Are you aware that if you fire a high power pistol (or rifle) the bullet can go through the target and through the wall behind them and kill someone sitting in the room next door?
I’m also aware that a high caliber pistol can do the same.
the only reference I could find to this was Seattle and their high gun tax was allowed by the courts.
So far. These ideas have been suggested in various municipalities for decades, and generally get pulled back because the muni’s lawyers tell them they won’t hold up in court.
Here’s an analogy: Telling somebody they have all the free speech they like, they just have to practice it in a auditorium with nobody there. Or, a journalist can write whatever they like, it just can’t be published.
Create the analogy you like. Point is that what you’re suggesting creates what we could call, for lack of a better term, an “empty right” where everyone agrees that the Constitution enumerates the right, but you’ve made it impossible for anyone to exercise it.
But, there’s another issue to be concerned about. If the cost of firearms is inflated by tax and regulation, then you fuel a black market into those firearms, resulting in an even greater proliferation of weapons which may very well be poorly made, making them even more dangerous. And since we’re getting to the point now where anyone with a 3D printer (crashing quickly in cost) can make a firearm……..hmmmmm.
List of 3D printed weapons and parts - Wikipedia
This is a list of notable 3D printed weapons and parts. The table below lists noteworthy 3D printed weapons and parts…
not enough to allow safer guns like trigger locks, or guns that can only be fired by the owner.
I actually have no quarrel with anything like that as long as it does not increase the time required for me to use my sidearm.
The larger question, however, is how impactful those things can be.
FACT: Trigger locks don’t impact somebody who wants to commit a Vegas style sniper attack or a Parkland -type shooting. You save the occasional unfortunate death from a mishandled or misstated firearm in the home, but you don not impact criminal gun violence or mass shootings.
FACT: The cities that have the most gun violence are almost always cities with the more stringent gun control laws.

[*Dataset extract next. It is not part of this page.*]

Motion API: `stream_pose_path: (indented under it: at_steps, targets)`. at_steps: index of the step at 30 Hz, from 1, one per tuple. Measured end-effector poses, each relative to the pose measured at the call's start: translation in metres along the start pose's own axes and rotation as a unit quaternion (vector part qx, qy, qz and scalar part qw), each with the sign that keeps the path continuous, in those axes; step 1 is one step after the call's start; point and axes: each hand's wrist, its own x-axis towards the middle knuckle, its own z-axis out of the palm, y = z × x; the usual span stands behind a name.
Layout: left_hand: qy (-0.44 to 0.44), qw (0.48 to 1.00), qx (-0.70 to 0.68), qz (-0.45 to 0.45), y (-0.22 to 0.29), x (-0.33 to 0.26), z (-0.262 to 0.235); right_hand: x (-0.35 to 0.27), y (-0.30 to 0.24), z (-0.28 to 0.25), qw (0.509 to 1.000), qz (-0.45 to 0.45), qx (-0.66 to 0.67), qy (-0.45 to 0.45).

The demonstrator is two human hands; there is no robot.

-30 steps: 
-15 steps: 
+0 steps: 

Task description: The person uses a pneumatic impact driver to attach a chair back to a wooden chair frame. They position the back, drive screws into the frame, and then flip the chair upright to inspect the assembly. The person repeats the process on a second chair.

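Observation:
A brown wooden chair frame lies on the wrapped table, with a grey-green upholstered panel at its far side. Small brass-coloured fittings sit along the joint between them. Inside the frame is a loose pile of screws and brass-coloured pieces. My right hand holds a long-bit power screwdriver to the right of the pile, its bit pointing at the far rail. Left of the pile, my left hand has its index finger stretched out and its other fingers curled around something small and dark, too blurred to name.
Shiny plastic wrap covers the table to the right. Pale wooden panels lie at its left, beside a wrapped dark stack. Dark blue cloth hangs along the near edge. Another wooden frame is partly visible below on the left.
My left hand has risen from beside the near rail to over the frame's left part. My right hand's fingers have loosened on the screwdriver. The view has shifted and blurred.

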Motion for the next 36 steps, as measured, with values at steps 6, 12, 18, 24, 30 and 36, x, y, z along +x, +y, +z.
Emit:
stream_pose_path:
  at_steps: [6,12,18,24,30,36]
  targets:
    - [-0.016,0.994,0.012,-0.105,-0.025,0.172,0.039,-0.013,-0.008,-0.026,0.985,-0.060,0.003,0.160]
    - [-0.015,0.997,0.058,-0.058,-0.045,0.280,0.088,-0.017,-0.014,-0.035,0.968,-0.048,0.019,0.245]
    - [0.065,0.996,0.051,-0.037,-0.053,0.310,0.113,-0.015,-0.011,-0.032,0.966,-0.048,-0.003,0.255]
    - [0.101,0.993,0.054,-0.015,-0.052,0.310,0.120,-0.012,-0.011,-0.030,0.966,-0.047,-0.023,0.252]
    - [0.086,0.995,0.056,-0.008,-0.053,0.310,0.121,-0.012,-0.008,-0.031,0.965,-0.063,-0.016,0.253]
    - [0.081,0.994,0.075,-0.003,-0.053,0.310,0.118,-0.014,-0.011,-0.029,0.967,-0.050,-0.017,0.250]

FACT: Back in the 50’s, you could mail-order an “assault rifle” for about ten bucks with no background checks; and yet, there were no mass shootings.
FACT: We tried the “assault weapon ban” in the 1990’s; Congress let it expire in the 2000’s. There were double the number of mass shootings in the 90’s than there were in the 2000's.
If those two factoids don’t make you go “hmmmm” and lead you to reconsider your conviction that stringent gun laws are the solution to gun violence……there’s no much hope for a discussion, I’m afraid.
The problem is this:
- If the restriction is Constitutional, it will, for the most part, be ineffectual, and….
- If the restriction is effectual, it will most assuredly be unConstitutional.
So if they and you care about the body count why fight regulation?
It should be clear to you now. Ineffectual regulation does nothing but create a bureaucracy; a bunch of paper pushers thinking they’re doing something when they're not, and sucking up taxpayer funds to not do it. Politicians get to walk around with puffed up chests because they can say they did something, when they didn’t. And nibbling away at Constitutional rights just so activists can feel good does not, historically, end well for the average person.
Convince me that a CONSTITUTIONAL regulation will be EFFECTUAL, and then we’ll talk.